_Data supplied_.
'''

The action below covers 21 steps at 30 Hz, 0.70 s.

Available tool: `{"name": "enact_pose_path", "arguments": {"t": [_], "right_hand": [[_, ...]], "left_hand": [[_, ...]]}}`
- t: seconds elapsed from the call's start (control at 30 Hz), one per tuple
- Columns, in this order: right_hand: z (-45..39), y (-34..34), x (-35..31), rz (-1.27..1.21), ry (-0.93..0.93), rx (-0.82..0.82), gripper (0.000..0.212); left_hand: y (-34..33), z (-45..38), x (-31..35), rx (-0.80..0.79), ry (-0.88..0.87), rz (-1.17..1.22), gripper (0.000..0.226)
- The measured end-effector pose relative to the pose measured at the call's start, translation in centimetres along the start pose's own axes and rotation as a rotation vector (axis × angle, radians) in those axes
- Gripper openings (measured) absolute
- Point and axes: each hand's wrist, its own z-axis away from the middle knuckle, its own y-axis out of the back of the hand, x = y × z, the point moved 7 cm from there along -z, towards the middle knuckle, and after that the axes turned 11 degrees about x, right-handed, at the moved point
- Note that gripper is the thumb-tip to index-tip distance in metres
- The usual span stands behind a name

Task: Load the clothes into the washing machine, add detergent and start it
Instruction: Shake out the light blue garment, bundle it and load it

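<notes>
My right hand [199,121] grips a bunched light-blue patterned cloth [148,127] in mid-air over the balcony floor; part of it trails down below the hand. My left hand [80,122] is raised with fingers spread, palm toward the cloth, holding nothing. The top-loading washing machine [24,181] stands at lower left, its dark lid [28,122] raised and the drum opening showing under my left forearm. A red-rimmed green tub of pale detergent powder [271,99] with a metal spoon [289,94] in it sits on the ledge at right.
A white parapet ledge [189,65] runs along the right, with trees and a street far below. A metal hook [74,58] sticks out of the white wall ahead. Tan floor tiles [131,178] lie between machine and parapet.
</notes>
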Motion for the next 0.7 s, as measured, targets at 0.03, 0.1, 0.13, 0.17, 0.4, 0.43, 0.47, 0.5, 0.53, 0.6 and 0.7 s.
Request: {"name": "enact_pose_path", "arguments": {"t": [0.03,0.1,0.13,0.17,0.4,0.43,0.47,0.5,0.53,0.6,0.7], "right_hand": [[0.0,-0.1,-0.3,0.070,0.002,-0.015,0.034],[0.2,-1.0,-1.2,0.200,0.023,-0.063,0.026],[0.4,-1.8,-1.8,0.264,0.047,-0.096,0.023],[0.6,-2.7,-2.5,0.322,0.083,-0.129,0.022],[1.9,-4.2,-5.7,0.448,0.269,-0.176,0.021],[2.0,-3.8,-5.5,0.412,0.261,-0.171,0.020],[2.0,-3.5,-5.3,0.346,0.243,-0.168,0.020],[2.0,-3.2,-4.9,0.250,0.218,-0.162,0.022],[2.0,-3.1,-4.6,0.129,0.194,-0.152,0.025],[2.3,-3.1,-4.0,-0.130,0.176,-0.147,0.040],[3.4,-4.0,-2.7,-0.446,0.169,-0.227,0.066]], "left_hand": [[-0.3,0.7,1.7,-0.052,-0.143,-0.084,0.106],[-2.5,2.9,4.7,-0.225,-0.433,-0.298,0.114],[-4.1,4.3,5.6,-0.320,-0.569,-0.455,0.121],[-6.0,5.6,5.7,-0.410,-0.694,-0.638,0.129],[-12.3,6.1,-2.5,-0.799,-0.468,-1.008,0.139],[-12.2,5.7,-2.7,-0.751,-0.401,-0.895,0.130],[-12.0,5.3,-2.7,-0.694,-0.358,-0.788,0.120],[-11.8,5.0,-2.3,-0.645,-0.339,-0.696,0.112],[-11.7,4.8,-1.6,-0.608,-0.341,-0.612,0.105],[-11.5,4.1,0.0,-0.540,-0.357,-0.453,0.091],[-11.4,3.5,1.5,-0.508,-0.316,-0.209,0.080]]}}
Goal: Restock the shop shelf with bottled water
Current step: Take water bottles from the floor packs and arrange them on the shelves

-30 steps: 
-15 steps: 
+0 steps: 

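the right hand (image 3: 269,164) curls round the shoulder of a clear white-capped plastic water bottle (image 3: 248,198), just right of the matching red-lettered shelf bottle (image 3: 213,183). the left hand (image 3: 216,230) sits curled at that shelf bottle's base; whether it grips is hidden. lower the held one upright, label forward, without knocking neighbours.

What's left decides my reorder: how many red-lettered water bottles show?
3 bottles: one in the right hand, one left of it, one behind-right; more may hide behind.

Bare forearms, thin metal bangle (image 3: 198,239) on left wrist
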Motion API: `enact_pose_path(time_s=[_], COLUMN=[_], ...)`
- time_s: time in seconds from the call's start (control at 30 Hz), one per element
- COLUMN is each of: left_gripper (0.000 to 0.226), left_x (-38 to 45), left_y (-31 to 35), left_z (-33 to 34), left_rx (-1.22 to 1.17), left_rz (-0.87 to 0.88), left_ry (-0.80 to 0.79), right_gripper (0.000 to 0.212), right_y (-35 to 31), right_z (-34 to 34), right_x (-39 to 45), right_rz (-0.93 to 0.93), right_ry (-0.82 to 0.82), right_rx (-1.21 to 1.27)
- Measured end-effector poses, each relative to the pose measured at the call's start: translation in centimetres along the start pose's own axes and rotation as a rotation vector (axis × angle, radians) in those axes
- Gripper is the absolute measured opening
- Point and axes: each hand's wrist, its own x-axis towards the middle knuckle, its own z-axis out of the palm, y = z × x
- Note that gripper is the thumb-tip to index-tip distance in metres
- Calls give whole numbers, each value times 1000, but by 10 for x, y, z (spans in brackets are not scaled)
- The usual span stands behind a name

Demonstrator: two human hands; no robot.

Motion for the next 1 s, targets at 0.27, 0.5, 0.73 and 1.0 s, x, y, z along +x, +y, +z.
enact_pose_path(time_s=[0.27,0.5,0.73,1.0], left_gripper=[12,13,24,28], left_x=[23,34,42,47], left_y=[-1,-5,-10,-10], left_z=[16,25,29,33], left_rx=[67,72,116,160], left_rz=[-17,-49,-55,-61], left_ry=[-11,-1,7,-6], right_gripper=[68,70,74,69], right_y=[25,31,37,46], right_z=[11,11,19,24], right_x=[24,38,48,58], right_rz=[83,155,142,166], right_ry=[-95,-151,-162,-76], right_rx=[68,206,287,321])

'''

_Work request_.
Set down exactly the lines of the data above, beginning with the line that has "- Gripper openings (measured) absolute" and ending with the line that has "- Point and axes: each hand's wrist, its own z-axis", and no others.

_Finished task_.
- Gripper openings (measured) absolute
- Point and axes: each hand's wrist, its own z-axis away from the middle knuckle, its own y-axis out of the back of the hand, x = y × z, the point moved 7 cm from there along -z, towards the middle knuckle, and after that the axes turned 11 degrees about x, right-handed, at the moved point

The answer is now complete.